Exercise directions:
Below are entries. Pull out all lines containing "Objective".

(Collection entries)
+-------+

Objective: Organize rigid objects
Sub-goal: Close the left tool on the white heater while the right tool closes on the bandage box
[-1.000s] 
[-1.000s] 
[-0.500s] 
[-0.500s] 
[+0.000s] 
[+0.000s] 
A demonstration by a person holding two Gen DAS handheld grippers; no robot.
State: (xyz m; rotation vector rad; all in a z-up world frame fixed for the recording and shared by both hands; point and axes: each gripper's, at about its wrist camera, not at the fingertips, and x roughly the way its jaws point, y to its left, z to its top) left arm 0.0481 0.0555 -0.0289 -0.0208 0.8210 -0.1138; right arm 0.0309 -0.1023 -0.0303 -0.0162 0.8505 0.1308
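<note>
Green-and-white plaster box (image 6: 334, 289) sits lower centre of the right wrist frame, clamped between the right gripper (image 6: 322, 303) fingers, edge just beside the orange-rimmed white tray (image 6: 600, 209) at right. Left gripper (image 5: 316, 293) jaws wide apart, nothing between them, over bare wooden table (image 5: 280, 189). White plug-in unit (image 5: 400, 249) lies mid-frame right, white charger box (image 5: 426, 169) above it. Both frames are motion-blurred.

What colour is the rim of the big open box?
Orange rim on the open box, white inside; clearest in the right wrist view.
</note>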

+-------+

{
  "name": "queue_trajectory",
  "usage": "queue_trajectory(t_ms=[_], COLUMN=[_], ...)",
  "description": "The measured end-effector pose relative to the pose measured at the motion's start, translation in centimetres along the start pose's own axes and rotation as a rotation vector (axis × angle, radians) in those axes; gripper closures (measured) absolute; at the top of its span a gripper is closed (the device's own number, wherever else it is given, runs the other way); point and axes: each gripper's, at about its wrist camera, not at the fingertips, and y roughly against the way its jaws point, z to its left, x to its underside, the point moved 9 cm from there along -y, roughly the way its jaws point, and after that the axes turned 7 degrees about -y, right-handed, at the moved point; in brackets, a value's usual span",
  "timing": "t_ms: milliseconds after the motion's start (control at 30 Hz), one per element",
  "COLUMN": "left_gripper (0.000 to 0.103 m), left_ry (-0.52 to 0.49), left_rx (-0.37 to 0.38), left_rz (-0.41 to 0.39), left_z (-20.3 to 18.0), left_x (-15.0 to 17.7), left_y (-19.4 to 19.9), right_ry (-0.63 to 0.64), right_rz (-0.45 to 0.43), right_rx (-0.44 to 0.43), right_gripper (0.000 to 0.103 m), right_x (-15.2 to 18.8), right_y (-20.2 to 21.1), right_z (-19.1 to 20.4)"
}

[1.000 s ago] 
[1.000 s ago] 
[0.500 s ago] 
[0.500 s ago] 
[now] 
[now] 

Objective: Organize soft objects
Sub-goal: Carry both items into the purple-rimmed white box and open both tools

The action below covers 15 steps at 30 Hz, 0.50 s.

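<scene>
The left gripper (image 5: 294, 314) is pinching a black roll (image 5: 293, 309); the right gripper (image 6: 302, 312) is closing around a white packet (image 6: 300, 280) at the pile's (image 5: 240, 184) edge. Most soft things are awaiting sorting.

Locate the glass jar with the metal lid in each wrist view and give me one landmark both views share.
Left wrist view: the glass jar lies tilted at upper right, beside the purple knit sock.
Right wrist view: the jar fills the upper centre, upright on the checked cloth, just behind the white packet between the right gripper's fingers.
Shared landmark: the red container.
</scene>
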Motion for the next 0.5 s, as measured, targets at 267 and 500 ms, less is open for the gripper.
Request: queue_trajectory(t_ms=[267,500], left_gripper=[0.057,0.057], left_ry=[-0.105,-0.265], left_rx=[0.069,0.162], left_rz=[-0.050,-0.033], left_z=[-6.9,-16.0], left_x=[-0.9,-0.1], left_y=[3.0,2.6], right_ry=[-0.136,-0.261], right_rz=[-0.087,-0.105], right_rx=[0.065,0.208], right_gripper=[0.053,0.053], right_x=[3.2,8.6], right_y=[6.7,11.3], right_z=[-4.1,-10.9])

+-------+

Response for this exercise:
Objective: Organize rigid objects
Objective: Organize soft objects

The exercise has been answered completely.